Немец подошёл ко мне и, сняв фотографию, с интересом посмотрел на неё.
— Да я уже не помню, — пожал плечами он и тут же убрал фото в какой-то ящик. — Может, в прошлом месяце.
— Это она в твоей «Погоне», что ли?
— Да. Вы все вместе как-то приезжали, не помнишь, что ли? Ты отошёл, а Эвелин так красиво сидела… Я не простил бы себе, если упустил бы такой момент.
— Почему она заплаканная? — продолжал делать вопросы я, холодно следя за реакцией собеседника.
— Она не заплаканная… Это свет так падает. В «Погоне» очень дурное освещение для съёмки.
Я открыл рот, чтобы сказать, что не помню этого, но у меня зазвонил телефон.
— Да, любимая? — ответил я на звонок Эвелин. Кендалл тем временем снял ещё пару фотографий и положил их в тот же ящик.
— Я освободилась только сейчас, — прозвучал в трубке её безрадостный голос. — Если ты не сильно занят, приедешь за мной?
— Будь я даже сильно занят, всё равно приехал бы. Через двадцать минут буду у больницы.
Я положил телефон в карман и хотел вернуться к той теме, на которой мы со Шмидтом закончили, однако он заговорил первым.
— Уезжаешь?
— Да, — нетвёрдо ответил я, не сводя с него своего неподвижного взгляда. — Надо ехать.

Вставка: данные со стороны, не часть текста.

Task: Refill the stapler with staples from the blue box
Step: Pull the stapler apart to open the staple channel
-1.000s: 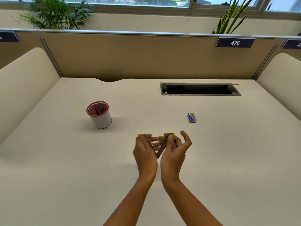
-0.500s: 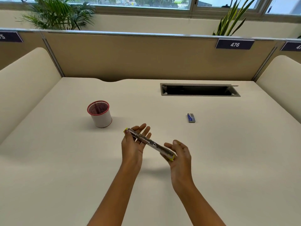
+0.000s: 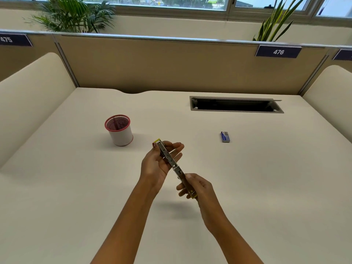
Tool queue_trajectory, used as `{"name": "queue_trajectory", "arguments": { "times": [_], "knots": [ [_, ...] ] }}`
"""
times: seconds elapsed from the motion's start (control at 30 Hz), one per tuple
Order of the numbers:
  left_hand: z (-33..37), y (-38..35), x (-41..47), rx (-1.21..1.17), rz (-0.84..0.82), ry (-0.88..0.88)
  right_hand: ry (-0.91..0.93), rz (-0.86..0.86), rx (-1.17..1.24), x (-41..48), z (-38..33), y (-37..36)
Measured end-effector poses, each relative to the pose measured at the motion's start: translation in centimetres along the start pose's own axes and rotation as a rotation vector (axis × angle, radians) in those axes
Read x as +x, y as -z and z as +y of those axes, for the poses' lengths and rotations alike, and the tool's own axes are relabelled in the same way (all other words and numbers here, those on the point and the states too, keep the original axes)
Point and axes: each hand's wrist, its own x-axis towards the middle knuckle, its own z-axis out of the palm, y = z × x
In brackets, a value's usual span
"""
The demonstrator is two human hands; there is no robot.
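Presently the left hand [image 3: 159, 164] has its fingers [image 3: 176, 148] extended and only loosely curved, the thumb lying along the far end of the stapler [image 3: 174, 165]; the far half of the tool rests across that open palm rather than in a closed grasp. The right hand [image 3: 198, 189] is curled around the near end, thumb on top, fingers wrapped beneath, a firm hold. The stapler is swung fully open into one long strip, metal face upward, with yellow showing at both tips. It is held clear above the desk [image 3: 266, 187], running diagonally from far-left to near-right, and casts a shadow on the surface below the hands. Whether any staples sit in the channel cannot be told at this size.

Both forearms are bare and enter from the lower edge.

The blue box [image 3: 225, 136] lies flat on the desk, well apart from the hands, to the right and farther away, untouched. A red-rimmed mesh cup [image 3: 119, 129] stands upright to the left of the hands, also apart. Beyond the box a rectangular cable slot [image 3: 236, 104] is set into the desk near the partition [image 3: 171, 65], which carries a plate marked 476 [image 3: 278, 52]
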Motion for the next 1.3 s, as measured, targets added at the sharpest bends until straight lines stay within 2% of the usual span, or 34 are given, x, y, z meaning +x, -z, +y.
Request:
{"name": "queue_trajectory", "arguments": {
  "times": [0.4, 0.6, 0.7, 0.77, 0.97, 1.3],
  "knots": [
    [-0.1, -0.8, -0.3, 0.039, -0.029, 0.018, 0.049, 0.013, -0.047, -0.7, -0.8, 0.3],
    [-0.3, -1.1, -0.8, 0.238, -0.060, 0.062, -0.095, -0.046, -0.146, 0.3, -2.2, -0.3],
    [-0.4, -1.5, -1.2, 0.465, -0.102, 0.121, -0.100, -0.040, -0.105, 0.8, -2.9, -0.6],
    [-0.6, -1.8, -1.5, 0.536, -0.092, 0.151, -0.089, 0.002, -0.087, 1.1, -3.2, -0.9],
    [-0.6, -2.4, -1.7, 0.527, -0.080, 0.151, -0.103, 0.079, -0.042, 2.0, -3.6, -1.2],
    [-1.0, -2.0, -1.1, 0.558, -0.086, 0.172, -0.159, 0.111, -0.063, 3.1, -3.8, -1.2]
  ]
}}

— Ну, тогда до завтра? — И он, улыбаясь, протянул мне руку.
Я неуверенно пожал её. Покидая квартиру немца, я думал только об одном: «Ты наврал мне, Шмидт. Не знаю зачем, но ты наврал мне, наврал…»
До больницы я добирался в очень странном состоянии. Внутри у меня всё дрожало от напряжения, руки не слушались, в ушах шумело. Я ужасно не хотел ехать в больницу, не хотел смотреть в глаза Эвелин: я боялся прочитать в них что-то, что разрушит всю мою жизнь до основания…
Но весь мой страх испарился, когда я увидел свою возлюбленную. Она выглядела уставшей и как будто даже замученной, но её глаза сияли чистым блеском. Встретив её, выходившую из здания больницы, я подарил ей долгий поцелуй; непонятное радостное чувство переполняло меня всего.